There's lots going on in the world of the godless at the moment what with Hitchens' new book, of which more anon, further responses in the unfolding debate about mlticulturaliism at sign and sight and yesterday's peice in the Guardian about secualr fundamentalists - did ya see it? Since you've bothered to show up here I'll give you a sneaky peeky of the next issue in the shape of my editorial which responds directly to the Guardian piece which is here. [NB the page numbers refer to the magazine which doesn;t actualy exist yet...] More soon.

I respect your ignorance
Caspar Melville
Editorial from New Humanist March/April 2007

“Dogmatic”. “Evangelical”. “Fundamentalist”. It’s suddenly become fashionable to use adjectives like these to describe atheists and secularists. Equating us with religious fanatics seems to be the new stance of a particular breed of liberal intellectual who would like to imagine that they can stand above the fray and, wryly, adjudicate.

Typical of the new “reasonable” approach is a recent feature in the Guardian by Stuart Jeffries (G2, February 26) which claims that there is a vicious and uncompromising battle going on between two equally intolerant clans, “shrill camps shouting unedifyingly at each other”– the believers and the faithful. The core thesis is that rather than accepting the beliefs of others, secularists have become hysterical in their quest to “airbrush” religion from public debate.

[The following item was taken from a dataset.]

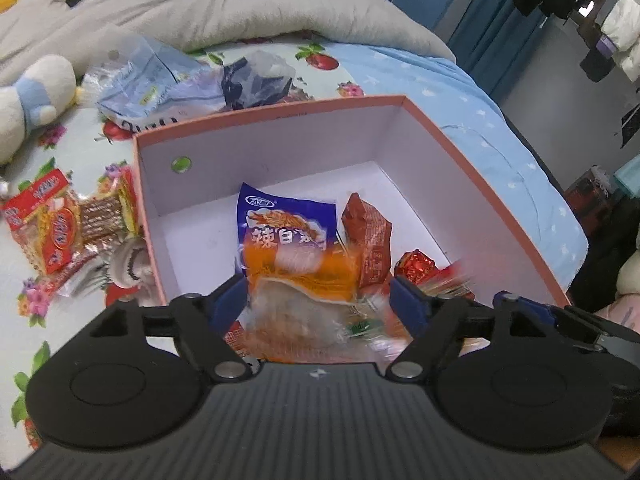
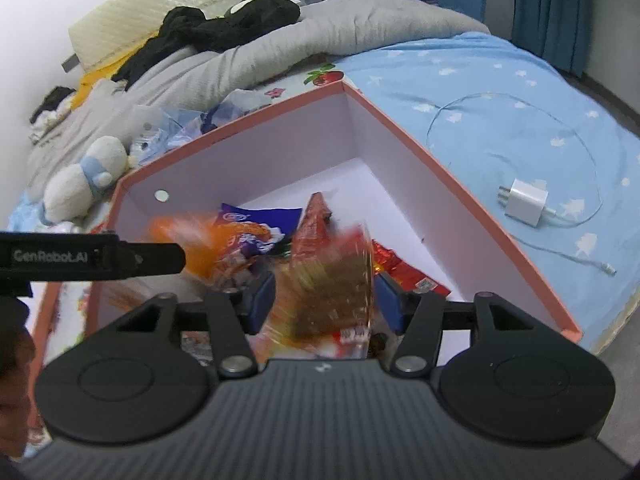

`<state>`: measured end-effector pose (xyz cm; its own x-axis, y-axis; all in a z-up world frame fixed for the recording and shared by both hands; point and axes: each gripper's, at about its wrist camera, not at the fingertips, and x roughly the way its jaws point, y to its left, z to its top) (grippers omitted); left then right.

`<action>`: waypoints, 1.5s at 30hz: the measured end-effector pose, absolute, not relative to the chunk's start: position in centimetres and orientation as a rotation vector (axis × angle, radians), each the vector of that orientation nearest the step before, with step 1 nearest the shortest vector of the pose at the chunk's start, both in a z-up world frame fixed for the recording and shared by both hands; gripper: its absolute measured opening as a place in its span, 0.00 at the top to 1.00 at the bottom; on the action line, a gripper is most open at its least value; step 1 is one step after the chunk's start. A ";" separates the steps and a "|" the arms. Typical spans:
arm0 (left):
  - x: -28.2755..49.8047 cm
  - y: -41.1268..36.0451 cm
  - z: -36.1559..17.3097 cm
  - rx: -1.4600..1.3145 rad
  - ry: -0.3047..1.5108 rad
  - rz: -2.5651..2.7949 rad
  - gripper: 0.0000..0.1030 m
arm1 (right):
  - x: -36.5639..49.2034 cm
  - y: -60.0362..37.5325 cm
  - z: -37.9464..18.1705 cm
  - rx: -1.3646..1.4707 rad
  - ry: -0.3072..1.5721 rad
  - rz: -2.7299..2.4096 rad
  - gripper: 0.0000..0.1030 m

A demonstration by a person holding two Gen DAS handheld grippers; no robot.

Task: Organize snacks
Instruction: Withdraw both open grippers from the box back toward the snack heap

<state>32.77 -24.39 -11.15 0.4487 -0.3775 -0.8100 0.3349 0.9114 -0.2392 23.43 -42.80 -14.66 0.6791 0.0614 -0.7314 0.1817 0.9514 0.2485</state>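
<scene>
I find both grippers, left (image 1: 318, 294) and right (image 2: 326, 300), released over the pink box (image 1: 460, 148); blurred snack packets (image 1: 296, 276) apparently dropping between the jaws.

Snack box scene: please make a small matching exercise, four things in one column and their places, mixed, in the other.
Things:
1. blue and orange shrimp packet
2. white charger
3. plush toy
4. red cracker packets

Places:
A. on the blue sheet, outside the box
B. inside the pink box
C. on the flowered sheet, just beside the box
D. by the grey blanket

Pairs: 1-B, 2-A, 3-D, 4-C
</scene>
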 end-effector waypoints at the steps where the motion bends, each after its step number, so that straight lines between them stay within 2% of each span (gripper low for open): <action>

The evidence for this claim is increasingly routine and shopworn. Jeffries quotes without challenge the preposterous assertion from Colin Slee, Dean of Southwark, that “atheists like Richard Dawkins are just as fundamentalist as the people setting off bombs on the tube.” Jeffries also criticises both Dawkins and Christopher Hitchens for their “aggressive” attitude to believers, which, he argues, demonstrates that science has become just another faith. His piece concludes with an endorsement of the much-touted idea of a public sphere composed of groups “respectful of each other’s most cherished beliefs”. Or none, though this tends to be hastily added as an afterthought.

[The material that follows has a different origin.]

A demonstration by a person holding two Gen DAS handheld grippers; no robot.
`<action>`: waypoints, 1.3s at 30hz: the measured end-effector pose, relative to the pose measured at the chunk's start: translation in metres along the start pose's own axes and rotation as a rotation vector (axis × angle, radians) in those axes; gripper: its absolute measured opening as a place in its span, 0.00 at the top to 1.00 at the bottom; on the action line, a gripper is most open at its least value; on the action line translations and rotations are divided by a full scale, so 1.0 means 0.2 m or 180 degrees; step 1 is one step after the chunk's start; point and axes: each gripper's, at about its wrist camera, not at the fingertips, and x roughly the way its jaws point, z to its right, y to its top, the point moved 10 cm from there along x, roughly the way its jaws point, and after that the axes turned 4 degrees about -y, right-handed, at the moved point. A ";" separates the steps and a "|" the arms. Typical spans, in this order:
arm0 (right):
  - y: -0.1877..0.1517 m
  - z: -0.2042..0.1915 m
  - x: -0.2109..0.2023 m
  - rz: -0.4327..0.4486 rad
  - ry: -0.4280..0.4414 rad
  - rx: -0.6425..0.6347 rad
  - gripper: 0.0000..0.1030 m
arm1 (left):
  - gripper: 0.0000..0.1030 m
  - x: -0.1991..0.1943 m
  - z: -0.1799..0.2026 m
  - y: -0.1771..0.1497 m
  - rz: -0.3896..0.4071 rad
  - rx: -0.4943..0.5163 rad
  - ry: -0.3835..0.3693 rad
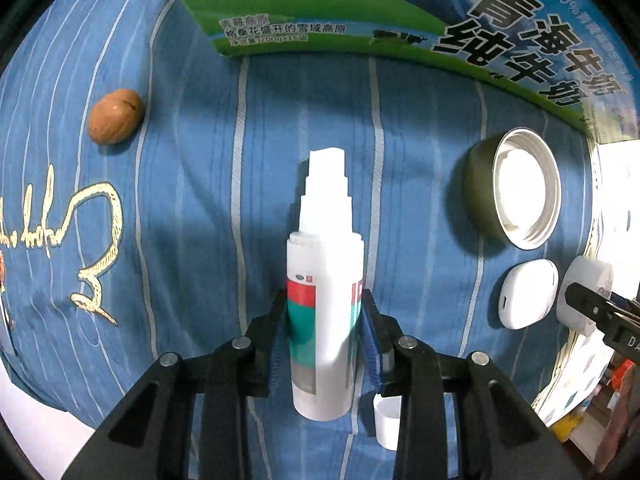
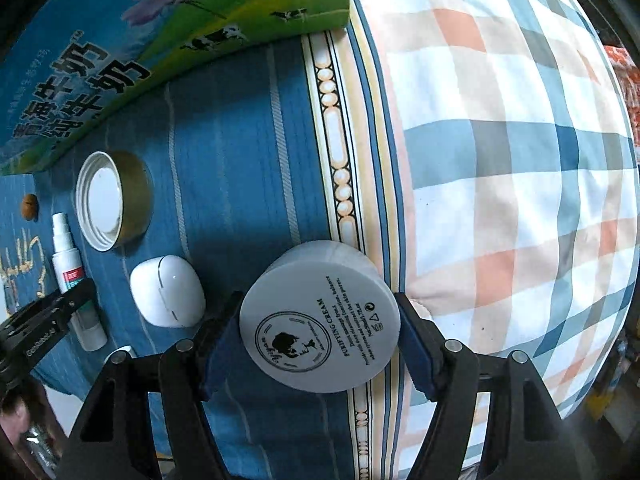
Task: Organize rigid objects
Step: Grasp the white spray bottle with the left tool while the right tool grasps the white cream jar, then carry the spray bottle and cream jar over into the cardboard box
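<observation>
I am at the pick-up step with both hands at once. My left gripper (image 1: 325, 320) points down at a white spray bottle (image 1: 325, 280) lying on the blue striped bedsheet (image 1: 200, 200), and its jaws are closed on the bottle's labelled middle. My right gripper (image 2: 318, 334) has its jaws clamped on either side of a round white cream jar (image 2: 320, 316), which sits at the sheet's patterned border beside a plaid quilt (image 2: 500, 160).

I judge that the next move calls for lifting both things straight up without tilting, then carrying them to wherever they are to be gathered, perhaps by the milk carton box (image 1: 400, 12) at the far edge. The jar is wide and smooth, so the grip must hold firm.

Counted on the bed:
- one spray bottle;
- one cream jar;
- one brown nut-like object (image 1: 116, 117);
- one upturned gold-sided lid (image 1: 516, 188);
- one white earbud case (image 1: 526, 299);
- one small white cap (image 1: 387, 420) beside the bottle's base;
- one milk carton box.
</observation>
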 end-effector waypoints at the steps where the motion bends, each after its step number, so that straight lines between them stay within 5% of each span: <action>1: 0.00 0.00 0.01 0.0000 -0.0027 -0.0001 0.29 | 0.70 0.00 0.00 0.01 0.0007 0.0007 0.0004; 18: 0.01 -0.11 0.11 -0.0066 -0.0178 -0.0006 0.28 | 0.61 -0.06 0.07 0.09 -0.0058 0.0089 -0.0075; 22: 0.01 -0.17 0.13 -0.0067 -0.0254 -0.0062 0.30 | 0.71 -0.05 0.11 0.10 -0.0051 0.0162 0.0026; 39: -0.10 -0.36 -0.05 0.0186 -0.0006 -0.0232 0.31 | 0.71 -0.20 0.06 -0.03 0.0250 0.0002 -0.0124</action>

Jeffries is quite right to point out that these days secularists seem exasperated. But who can blame us when the case against unaccountable and undemocratic religious privilege is so misrepresented by articles like his? Nowhere, for example, does he make the point that while both Dawkins and Hitchens are polemicists whose aim is to challenge, stimulate and infuriate they do also make strong and serious arguments which should be engaged at the level of logic and reason. Are they wrong? If they are, where are the counter-arguments beyond calling them names, or equating them with book-burners and murderers? When Laurie Taylor interviewed Richard Dawkins for our last issue (January/February, 2007) he pressed him on several points where he felt the argument was weak, as well as finding much to agree with. And it is just this kind of critical engagement with ideas that is such a vital part of being a freethinker.

Underlying so much recent commentary on secularism is the false notion that secularists and atheists are driven solely by a blind conviction that God doesn’t exist. They are, we are told, obsessed with belief. This issue of New Humanist provides plenty of counter evidence, both local and global.

Uncovering the scandal of the Government’s City Academy project, for example, Francis Beckett has found that these academies provide a cheap backdoor route for religious interests to regain the influence they once had on education. In some cases creationism is finding its way on to the curriculum. His research suggests just how much faith we should have in the neutrality of the present government when it comes to religious special interests.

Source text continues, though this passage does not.